Saved entries
*-*-*
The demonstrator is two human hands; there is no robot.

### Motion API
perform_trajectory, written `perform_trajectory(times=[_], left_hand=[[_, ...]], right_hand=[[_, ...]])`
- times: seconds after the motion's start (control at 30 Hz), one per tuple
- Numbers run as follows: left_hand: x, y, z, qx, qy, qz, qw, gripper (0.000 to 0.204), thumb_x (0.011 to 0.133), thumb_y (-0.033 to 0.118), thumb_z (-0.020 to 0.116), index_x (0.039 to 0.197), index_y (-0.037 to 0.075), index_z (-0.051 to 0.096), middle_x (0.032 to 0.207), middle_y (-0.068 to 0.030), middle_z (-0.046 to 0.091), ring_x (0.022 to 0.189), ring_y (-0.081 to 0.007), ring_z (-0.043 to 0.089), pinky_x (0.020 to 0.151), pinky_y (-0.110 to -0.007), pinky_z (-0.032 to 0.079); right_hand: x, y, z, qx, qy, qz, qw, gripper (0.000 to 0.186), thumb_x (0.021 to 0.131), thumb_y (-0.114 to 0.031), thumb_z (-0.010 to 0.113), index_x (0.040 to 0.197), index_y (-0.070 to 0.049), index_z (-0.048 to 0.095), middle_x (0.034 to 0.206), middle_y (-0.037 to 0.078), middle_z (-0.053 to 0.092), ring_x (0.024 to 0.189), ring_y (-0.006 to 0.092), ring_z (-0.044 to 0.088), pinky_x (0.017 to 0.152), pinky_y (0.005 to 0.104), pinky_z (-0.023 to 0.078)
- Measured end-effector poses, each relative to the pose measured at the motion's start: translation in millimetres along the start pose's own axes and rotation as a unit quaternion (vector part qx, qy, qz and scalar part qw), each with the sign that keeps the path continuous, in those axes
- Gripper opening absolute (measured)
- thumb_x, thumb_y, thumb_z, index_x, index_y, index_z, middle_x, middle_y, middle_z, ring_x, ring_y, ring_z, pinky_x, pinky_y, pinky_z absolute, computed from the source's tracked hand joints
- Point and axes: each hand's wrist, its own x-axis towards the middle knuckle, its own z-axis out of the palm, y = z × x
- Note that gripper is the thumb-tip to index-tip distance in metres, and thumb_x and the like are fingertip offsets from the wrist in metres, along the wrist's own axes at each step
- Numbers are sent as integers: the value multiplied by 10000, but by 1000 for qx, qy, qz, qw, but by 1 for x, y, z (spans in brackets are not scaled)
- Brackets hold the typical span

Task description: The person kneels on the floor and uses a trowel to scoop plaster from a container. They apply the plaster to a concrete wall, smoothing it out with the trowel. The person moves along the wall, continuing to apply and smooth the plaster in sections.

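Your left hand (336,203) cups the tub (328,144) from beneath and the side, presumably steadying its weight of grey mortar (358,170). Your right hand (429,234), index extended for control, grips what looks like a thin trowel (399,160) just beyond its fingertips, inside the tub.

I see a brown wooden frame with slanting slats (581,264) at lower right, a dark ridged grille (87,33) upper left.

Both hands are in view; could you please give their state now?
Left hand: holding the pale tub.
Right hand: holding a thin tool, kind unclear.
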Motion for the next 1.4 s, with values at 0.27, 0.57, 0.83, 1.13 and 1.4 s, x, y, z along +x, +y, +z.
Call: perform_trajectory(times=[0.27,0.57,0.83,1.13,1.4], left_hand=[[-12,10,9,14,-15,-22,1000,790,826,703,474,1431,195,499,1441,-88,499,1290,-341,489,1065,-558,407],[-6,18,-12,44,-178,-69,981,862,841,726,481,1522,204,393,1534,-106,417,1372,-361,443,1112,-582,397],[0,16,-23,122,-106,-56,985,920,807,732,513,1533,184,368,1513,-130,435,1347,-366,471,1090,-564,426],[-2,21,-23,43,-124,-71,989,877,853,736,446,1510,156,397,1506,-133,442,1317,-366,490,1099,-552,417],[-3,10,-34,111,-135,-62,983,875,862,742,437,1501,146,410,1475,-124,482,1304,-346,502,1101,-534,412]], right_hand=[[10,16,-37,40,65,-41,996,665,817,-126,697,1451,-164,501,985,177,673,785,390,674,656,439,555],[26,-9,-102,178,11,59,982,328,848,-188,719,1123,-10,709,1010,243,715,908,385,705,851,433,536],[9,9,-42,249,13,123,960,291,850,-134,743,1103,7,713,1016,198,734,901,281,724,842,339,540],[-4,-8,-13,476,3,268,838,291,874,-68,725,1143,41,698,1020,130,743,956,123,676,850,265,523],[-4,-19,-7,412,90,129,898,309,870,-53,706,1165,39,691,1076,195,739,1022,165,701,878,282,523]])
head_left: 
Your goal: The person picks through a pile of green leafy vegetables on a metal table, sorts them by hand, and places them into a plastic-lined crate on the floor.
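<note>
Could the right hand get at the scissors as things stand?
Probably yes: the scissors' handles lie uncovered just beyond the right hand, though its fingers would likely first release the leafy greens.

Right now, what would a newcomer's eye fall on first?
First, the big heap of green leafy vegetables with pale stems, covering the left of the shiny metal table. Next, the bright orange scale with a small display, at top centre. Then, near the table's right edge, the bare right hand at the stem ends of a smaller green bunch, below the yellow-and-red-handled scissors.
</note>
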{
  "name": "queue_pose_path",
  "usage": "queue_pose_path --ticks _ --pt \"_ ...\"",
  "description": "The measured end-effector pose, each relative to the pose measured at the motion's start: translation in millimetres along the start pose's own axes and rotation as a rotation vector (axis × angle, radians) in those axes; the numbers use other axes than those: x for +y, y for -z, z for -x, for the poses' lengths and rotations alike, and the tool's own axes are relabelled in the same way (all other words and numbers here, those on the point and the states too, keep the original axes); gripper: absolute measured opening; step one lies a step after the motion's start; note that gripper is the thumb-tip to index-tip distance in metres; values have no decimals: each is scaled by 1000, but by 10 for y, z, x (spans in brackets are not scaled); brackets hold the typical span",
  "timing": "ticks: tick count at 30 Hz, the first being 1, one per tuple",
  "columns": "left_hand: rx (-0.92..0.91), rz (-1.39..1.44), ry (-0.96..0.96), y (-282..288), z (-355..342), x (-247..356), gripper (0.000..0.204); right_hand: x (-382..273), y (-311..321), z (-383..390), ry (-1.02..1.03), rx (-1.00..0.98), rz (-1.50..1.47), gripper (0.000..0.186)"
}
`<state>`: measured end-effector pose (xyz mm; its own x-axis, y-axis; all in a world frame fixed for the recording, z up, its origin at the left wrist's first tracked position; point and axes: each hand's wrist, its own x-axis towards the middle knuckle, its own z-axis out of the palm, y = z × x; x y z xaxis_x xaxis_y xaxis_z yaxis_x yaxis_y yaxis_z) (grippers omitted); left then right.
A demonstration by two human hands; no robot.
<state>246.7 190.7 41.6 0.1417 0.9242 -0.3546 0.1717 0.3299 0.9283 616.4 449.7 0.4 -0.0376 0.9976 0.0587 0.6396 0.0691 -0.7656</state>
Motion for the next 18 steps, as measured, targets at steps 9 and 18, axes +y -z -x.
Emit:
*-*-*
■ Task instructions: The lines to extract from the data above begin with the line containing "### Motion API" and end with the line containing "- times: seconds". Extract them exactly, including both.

■ Exercise response:
### Motion API
perform_trajectory, written `perform_trajectory(times=[_], left_hand=[[_, ...]], right_hand=[[_, ...]])`
- times: seconds after the motion's start (control at 30 Hz), one per tuple

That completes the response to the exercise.